2. Built-In Coordination (e.g., “WaitFor”): Simplifies concurrency and persistency for asynchronous service ups.
3. Cloud-Agnostic: Runs anywhere Docker/Kubernetes can be deployed.
4. Rapid Development: Small teams can iterate quickly with minimal friction.
– Cons (Minor):
1. Fewer Helm-Like Structures: Teams used to Helm might require some adjustment in pipeline setups.
2. Possibly Smaller Community for “Aspire”-Specific Features: Mainstream .NET resources are vast, but some Aspire-specific patterns may be less documented.
• Helm (Legacy Websites MA, MP, AI, & CD)
– Pros (Minor):
1. Well-Known In-House: The Infra team is already experienced with Helm.
2. High Adoption in the Kubernetes Ecosystem: Many existing charts and relevant community support.
– Cons (Major):
1. Chart Maintenance Overhead: Templating, versioning, and packaging can be heavy for small/fast-changing services.
2. Slower CI/CD: Each new service or update can require chart rewrites or merges, reducing developer velocity.
3. Risk of “Chart Bloat”: Multi-purpose or shared charts can get overly complex.
### 8. CONCLUSION
This architecture positions our new microservices to be truly cloud-agnostic, leveraging Dotnet Aspire for rapid development with minimal overhead.

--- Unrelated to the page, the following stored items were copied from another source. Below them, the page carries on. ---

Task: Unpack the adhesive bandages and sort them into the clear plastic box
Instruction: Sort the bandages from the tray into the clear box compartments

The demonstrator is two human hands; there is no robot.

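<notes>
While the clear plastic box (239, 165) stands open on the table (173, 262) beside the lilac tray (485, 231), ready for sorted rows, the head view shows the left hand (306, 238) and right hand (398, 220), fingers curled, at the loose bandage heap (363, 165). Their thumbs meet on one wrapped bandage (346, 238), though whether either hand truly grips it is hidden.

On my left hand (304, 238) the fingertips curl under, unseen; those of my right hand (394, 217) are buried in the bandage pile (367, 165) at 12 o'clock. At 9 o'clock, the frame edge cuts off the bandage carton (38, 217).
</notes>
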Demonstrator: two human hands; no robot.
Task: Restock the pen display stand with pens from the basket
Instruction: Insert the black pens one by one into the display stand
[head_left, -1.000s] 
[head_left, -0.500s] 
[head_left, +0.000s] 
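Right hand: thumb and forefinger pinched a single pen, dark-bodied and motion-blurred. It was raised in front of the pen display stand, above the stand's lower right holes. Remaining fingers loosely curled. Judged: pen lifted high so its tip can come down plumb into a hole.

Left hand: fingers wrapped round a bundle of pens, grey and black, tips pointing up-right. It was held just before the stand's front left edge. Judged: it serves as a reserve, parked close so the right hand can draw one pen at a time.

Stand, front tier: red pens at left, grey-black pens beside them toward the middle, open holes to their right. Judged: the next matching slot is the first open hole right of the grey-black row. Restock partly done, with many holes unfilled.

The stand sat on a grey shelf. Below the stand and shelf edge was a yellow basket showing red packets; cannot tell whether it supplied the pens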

By adding pub/sub messaging, S3 storage, Redis caching, and a dedicated PostgreSQL database, we create a modern, scalable, and flexible environment—without forcing immediate changes to the stable legacy Helm deployments. The integration with Icinga, Grafana, and Sentry ensures that operators can manage the new services alongside the existing infrastructure in a unified way. Over time, this approach can extend to gradually unify or replace legacy components, as business needs dictate, while retaining the benefits of Dotnet Aspire’s built-in coordination and simplicity.